23 Rajab 1442

Komisi VIII DPR Cermati Kenaikan Biaya Haji dan Umroh

Selasa , 04 Aug 2020, 16:28 WIB Reporter :Rizky Suryarandika/ Redaktur : Muhammad Fakhruddin
Komisi VIII DPR Cermati Kenaikan Biaya Haji dan Umroh (ilustrasi).
Komisi VIII DPR Cermati Kenaikan Biaya Haji dan Umroh (ilustrasi).

REPUBLIKA.CO.ID,JAKARTA -- Biaya haji dan umrah diperkirakan bakal melonjak hingga 50 persen karena kenaikan harga tiket pesawat dan biaya akomodasi. Wakil Ketua Komisi VIII DPR Ace Hasan Syadzily menekankan pihaknya mencermati potensi kenaikan biaya haji dengan seksama.

Ace memastikan kenaikan biaya haji baru akan terjadi jika sudah melalui kajian dan evaluasi. Sebab kenaikan bakal berdampak signifikan bagi jamaah haji Indonesia, khususnya yang berkantung pas-pasan.

"Kita harus hitung dulu sebelum memutuskan biaya penyelenggaraan haji tahun depan menyesuaikan dengan kondisi pandemi Covid-19. Apa saja komponen yang mengalami kenaikan dan apa saja kebutuhan alat kesehatan untuk mencegah terjadinya penularan, termasuk juga soal ketersediaan vaksin Covid-19 jika insya Allah ditemukan tahun depan," kata Ace pada Republika, Selasa (4/8).

Politisi partai Golkar itu menyatakan harus memastikan lebih dulu nilai harga yang disesuaikan dengan kebutuhan selama di tanah air dan di tanah suci. Dengan kepastian itulah baru pihaknya bisa mengambil keputusan soal kenaikan biaya haji dan umroh.

"Kami Komisi VIII dalam biaya penyelenggaraan ibadah haji tentu akan selalu cermat agar jangan sampai membebani calon jamaah haji yang juga sedang mengalami kesulitan sebagai dampak dari pandemi Covid-19," ujar Ace.

Kemudian, Ace mengatakan Komisi VIII DPR akan menghitung kembali biaya setoran pelunasan jamaah haji dengan menyesuaikan secara rasional. "Ini agar tidak mengambil dana optimalisasi dari dana Haji yang dikelola Badan Pengelola Keuangan Haji (BPKH)," ucap Ace.

Sebelumnya, sebagian pengusaha biro perjalanan memperkirakan biaya haji dan umrah akan meningkat sekitar 25 persen sampai 50 persen dari tarif normal usai ditutup sementara oleh pemerintah Arab Saudi.
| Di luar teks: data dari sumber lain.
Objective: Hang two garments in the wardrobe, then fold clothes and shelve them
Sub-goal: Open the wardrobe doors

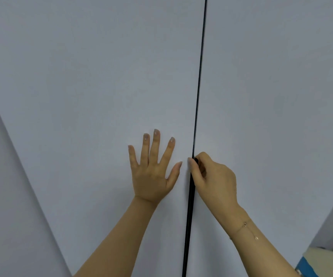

Peningkatan biaya utamanya berasal dari pengeluaran harga tiket perjalanan dari Jakarta ke Jeddah dan sebaliknya. Selain harga tiket, kenaikan akan berasal dari biaya akomodasi. Misalnya, harga hotel serta sewa tenda di Arafah dan Mina yang meningkat hampir 50 persen.

Kenaikan sangat mungkin mencapai 50 persen karena harus menerapkan protokol kesehatan berupa jaga jarak, sehingga kapasitas mungkin harus dikurangi. Dengan begitu unit kamar yang dipesan harus lebih banyak dari sebelumnya.